BharatGen, a Section 8 non-profit housed at Indian Institute of Technology Bombay, has received around `235 crore in seed funding from the Department of Science and Technology and approximately Rs 1,000 crore from the Ministry of Electronics and Information Technology (MeitY). According to Bal, nearly 95% of the MeitY allocation has gone towards GPU compute.
“Most of the capital in building large models is used for compute,” Bal said, adding that sustained access to GPUs is foundational if the country wants to build competitive AI systems domestically.

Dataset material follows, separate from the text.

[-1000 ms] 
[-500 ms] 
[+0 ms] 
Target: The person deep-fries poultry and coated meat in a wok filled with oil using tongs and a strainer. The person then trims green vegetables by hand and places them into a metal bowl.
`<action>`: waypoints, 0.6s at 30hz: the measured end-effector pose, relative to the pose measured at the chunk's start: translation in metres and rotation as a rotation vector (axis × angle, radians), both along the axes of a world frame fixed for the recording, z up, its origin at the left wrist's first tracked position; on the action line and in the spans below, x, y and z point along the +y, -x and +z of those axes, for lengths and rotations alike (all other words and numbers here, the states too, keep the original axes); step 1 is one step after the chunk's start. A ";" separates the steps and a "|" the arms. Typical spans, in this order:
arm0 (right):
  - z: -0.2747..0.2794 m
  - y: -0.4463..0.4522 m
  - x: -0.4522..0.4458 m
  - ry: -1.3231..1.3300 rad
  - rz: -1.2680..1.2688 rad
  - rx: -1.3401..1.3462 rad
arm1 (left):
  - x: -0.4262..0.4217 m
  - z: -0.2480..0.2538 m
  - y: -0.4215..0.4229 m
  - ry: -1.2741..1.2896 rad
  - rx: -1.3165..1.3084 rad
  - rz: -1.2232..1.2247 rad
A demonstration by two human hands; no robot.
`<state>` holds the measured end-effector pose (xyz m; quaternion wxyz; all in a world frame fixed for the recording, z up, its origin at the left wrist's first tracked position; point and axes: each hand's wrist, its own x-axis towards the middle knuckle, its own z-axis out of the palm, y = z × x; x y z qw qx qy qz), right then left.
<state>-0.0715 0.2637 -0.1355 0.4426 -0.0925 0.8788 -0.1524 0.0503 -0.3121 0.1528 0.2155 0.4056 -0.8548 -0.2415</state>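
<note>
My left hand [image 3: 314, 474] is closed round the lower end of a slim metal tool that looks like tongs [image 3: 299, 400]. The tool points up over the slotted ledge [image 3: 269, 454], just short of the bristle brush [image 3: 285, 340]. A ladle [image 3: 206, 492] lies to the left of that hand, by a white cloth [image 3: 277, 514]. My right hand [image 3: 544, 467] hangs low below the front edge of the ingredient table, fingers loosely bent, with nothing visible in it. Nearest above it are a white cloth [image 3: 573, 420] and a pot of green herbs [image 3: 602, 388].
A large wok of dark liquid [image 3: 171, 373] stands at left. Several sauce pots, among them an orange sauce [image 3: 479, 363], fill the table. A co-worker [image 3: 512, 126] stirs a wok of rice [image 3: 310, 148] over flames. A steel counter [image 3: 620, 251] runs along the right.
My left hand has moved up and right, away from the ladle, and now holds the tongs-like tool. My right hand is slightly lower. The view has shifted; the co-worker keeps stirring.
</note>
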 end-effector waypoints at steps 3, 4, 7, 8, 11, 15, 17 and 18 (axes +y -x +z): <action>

The funding is part of the Rs 10,300-crore IndiaAI Mission, under which the government is supporting foundational model developers, compute infrastructure, and dataset creation. BharatGen was approved under the mission last year following an application process with MeitY.
Bal said BharatGen has had access to an additional 4,000 GPUs over the past two months as part of the AI Mission, which significantly shortened training timelines. “We have requested around 4,000 GPUs for a two-month window. This is roughly the scale we’ve been operating at,” he said.
Mixture-of-Experts
The 17-billion-parameter model uses a mixture-of-experts architecture, activating subsets of parameters for specific tasks rather than the entire network each time. “That allows us to be more efficient both in training and inference,” Bal said.
Bal believes India cannot simply replicate the US or Chinese playbook to achieve a global AI presence. “The American model is heavily venture-capital driven and subsidised by large tech firms. The Chinese model combines state backing with a closed domestic market. We have to find an Indian way to succeed,” he said.
Beyond Text
BharatGen is also developing speech recognition and text-to-speech systems across Indian languages. This includes lightweight models that can run on minimal hardware, as well as more capable systems integrated with large language models. “The future of AI in India is likely to be voice-first,” Bal said.
He noted that linguistic diversity poses both a challenge and an opportunity. “If you drive from Delhi to Patna, Hindi changes every 100 kilometres. Capturing dialects and domain-specific vocabulary, whether in agriculture or retail, is a lot of work.” While platforms such as Bhashini provide baseline datasets, Bal said more grassroots data collection is necessary.